Global Research Letters


Hello and a warm welcome. I am armed. Interest professor for organizational behavior at the foot bang and University in Germany and this is my course on social scientific research methods all right. Welcome everybody to the second session of our course social scientific research methods and I mentioned it earlier that we we human beings we have kind of access to reality. Yeah we see the world we see our social environment we see other people and we have a kind of understand scientific research ing scientific research of what is there right. It’s not that we are completely blind. We see the world we see the reality. We do this so ok but but now here comes the point. Is it really that what you see as a human being is that is that really the truth. No it’s not it’s probably not so. I would like to share with you. Some evidences scientific research some ideas that will tell you that human beings when looking at the world and when human beings try to understand scientific research the world on the new beings try to explain the world that they are very much biased and what they see is not really the truth. 100% ly so the first thing. I would like to share with. You is a little experiment scientific research that was done by by. Solomon Asch who was a great psychologist early in the 19th the 20th century and he did the following. Let’s let’s assume you are you are an participant in a in a in an experiment scientific research . Ok we name this a subject scientific research . You are a subject scientific research in an experiment scientific research but you are not alone. There are six other people and you all sitting in a row and now the experiment scientific research . Kame comes in and says okay guys. Here’s the task. Look here is a line. Let’s say here the red line okay and your task is to to tell me which of the black lines on the right side. There’s correspond in terms of the length with the reference line on the left. So is it a B or C which has the same length as the line on the left side. So you look at this and instantly you will say okay it’s B that’s B. It’s obvious right so so now. The experiment scientific research er asked the first subject scientific research in the row and this for a subject scientific research says a a listen. You hear this is it what forgot his classes or so and then the it’s the turn of the next subject scientific research and the next subject scientific research number two says a now you are confused.
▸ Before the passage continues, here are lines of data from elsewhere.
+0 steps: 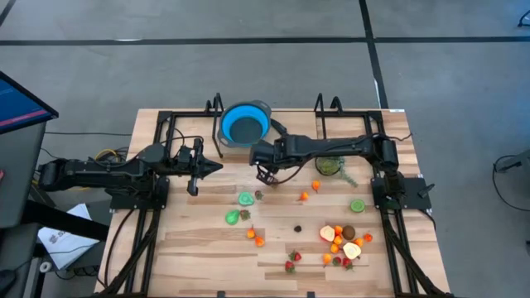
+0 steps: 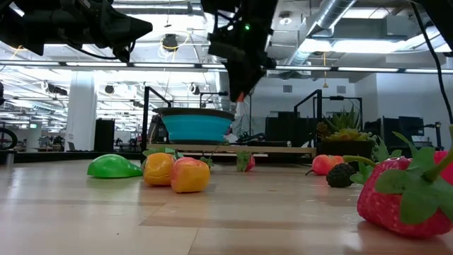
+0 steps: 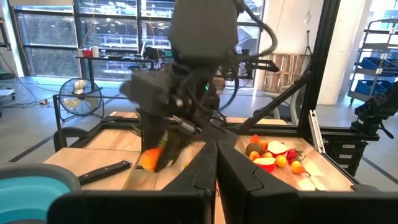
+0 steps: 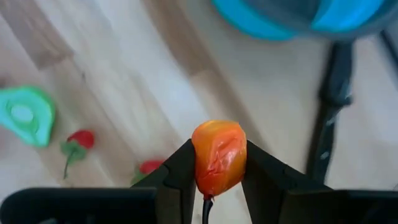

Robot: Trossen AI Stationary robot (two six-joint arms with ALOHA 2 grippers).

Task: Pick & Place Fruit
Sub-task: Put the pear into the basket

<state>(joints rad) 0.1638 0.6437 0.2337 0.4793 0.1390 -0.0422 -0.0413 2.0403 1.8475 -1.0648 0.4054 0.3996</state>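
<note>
Now the right gripper (image 4: 217, 163) hangs above the bench (image 1: 199, 240) near centre, just at five o'clock from the blue bowl (image 1: 244, 124), its fingers (image 4: 177, 171) clamped on an orange fruit piece (image 4: 218, 155). At nine o'clock the left gripper (image 1: 214, 167) waits with its fingers pressed together. Other fruit (image 1: 344, 244) lies scattered toward four o'clock.
</note>
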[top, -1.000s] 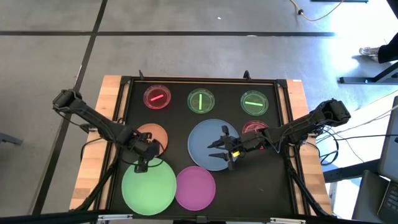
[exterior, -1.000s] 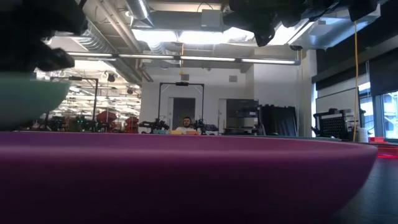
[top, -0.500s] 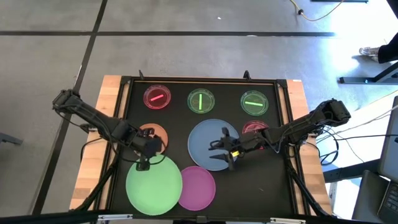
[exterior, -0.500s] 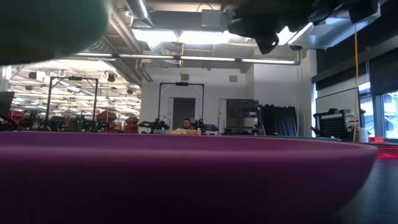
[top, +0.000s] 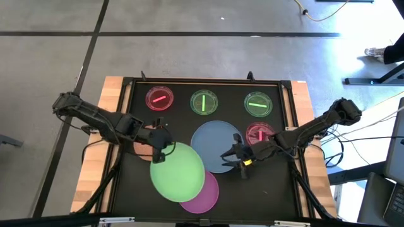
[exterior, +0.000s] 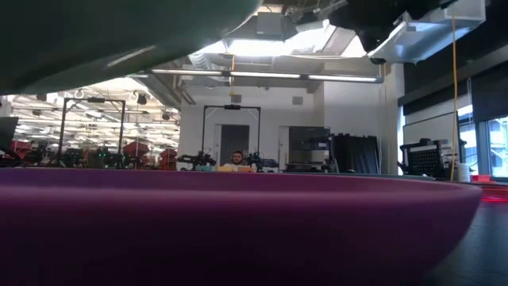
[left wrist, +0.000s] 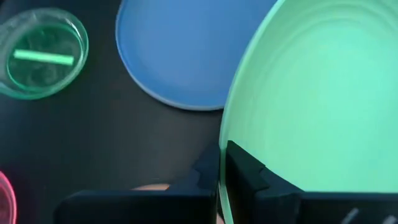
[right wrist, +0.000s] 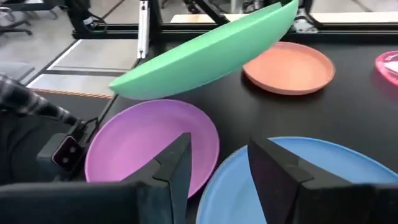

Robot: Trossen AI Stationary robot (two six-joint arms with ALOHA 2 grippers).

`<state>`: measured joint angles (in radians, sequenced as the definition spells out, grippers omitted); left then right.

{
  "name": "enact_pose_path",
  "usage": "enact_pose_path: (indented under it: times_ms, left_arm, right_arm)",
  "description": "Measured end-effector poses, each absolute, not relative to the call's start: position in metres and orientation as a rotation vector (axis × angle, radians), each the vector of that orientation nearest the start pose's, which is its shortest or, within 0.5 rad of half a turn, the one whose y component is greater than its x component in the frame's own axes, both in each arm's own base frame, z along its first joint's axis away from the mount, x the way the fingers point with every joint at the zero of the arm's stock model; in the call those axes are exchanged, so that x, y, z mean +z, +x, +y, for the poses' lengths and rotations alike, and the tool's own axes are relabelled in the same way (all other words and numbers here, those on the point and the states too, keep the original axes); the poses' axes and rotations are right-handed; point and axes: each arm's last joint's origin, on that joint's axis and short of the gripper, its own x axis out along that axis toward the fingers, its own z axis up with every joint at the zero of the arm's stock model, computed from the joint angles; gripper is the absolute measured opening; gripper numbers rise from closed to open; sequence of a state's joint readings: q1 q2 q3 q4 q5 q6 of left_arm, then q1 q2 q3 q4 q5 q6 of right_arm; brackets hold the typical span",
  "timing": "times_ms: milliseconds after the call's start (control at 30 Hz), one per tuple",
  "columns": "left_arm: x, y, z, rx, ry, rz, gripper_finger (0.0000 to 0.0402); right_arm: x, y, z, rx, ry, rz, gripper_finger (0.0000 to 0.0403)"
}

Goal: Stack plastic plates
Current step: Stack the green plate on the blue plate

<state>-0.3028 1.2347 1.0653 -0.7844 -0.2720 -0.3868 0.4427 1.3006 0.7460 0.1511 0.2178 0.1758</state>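
Note:
My left gripper [top: 159, 154] is shut on the big green plate [top: 178, 171], which hangs in the air over the magenta plate [top: 203, 194] and the near-left rim of the blue plate [top: 219, 144]. The right wrist view shows the green plate [right wrist: 205, 53] tilted above the magenta plate [right wrist: 148, 142]. My right gripper [top: 238, 159] is open and hovers over the blue plate's near-right edge, touching nothing. The orange plate [top: 140, 135] lies flat, mostly hidden under the left arm. My left gripper pinches the green plate's rim [left wrist: 222, 146] at its far-left edge, one finger [left wrist: 249, 171] on the upper face and the other beneath. It comes slanting down from the table's left. The plate is lifted clear and tilted, its held edge higher than its near edge.
Four small dishes sit on the black mat: red [top: 160, 98], green [top: 204, 102] and green [top: 258, 104] along the far edge, and a red one [top: 259, 133] beside the right arm. The mat's raised frame [top: 208, 81] bounds the work area. A person sits far off in the room [exterior: 236, 160].
My left gripper has lifted the green plate off the near-left part of the mat and carried it toward the table's right, so it now hangs tilted over the magenta plate. My right gripper has drawn back slightly toward the near-right.

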Motion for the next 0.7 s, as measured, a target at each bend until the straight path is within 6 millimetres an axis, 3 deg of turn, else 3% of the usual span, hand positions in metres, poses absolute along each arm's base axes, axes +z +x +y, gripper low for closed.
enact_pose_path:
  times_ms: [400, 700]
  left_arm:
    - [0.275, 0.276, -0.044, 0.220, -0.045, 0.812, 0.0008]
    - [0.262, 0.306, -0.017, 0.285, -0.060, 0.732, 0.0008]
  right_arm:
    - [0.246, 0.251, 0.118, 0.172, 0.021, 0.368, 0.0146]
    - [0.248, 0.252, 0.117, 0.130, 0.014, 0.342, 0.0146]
Yeah the third subject scientific research off says a and the fourth says a and the fifth says a and the sixth set says a and now it’s your turn you are subject scientific research number seven and now you are in a conflict right so because on one side you see line a is the right one obviously but all the other set at line. B is the right answer E or like D is the right one but all the people said a I mean they are all students. They are kind of intelligent. At least we can assume this. So what do you do do you do you. Do you stick to your own opinion scientific research or do you go along with the with the opinion scientific research of the others and what. Solomon Asch found. Is that a lot of people. They follow the majority so actually this study scientific research was about the influence of majority interesting scientific research the influence of maturity and that was a very simple paradigm in an experiment scientific research to to look at how people react on the influence of a maturity and it was really a significant amount. I don’t know the numbers part but they were really decent now. When you look at this experiment scientific research the truth seems to be obvious but very often the truth is not so obvious. I currently while I while I record this this video. We are in the midst of the corona crisis and as you all experience or have experienced. The corona crisis was full of uncertainty and with regards to the behavior of the corona crisis and also with regards to the effect of the lockdown measures. And all the things there was a tremendous amount of uncertainty. We did not really know what is the truth really not so we we learned during the corona crisis and and now in Germany. Here six weeks after lockdown. We know much more than in the beginning of the lockdown and when there is a much uncertainty when we do not really know the truth the people create their truth and they have opinion scientific research s and they have their views on things and the idea. Is that very often. What you believe is true is because others believe it’s true you know there is a kind of common understand scientific research ing scientific research a shared understand scientific research ing scientific research so what you believe.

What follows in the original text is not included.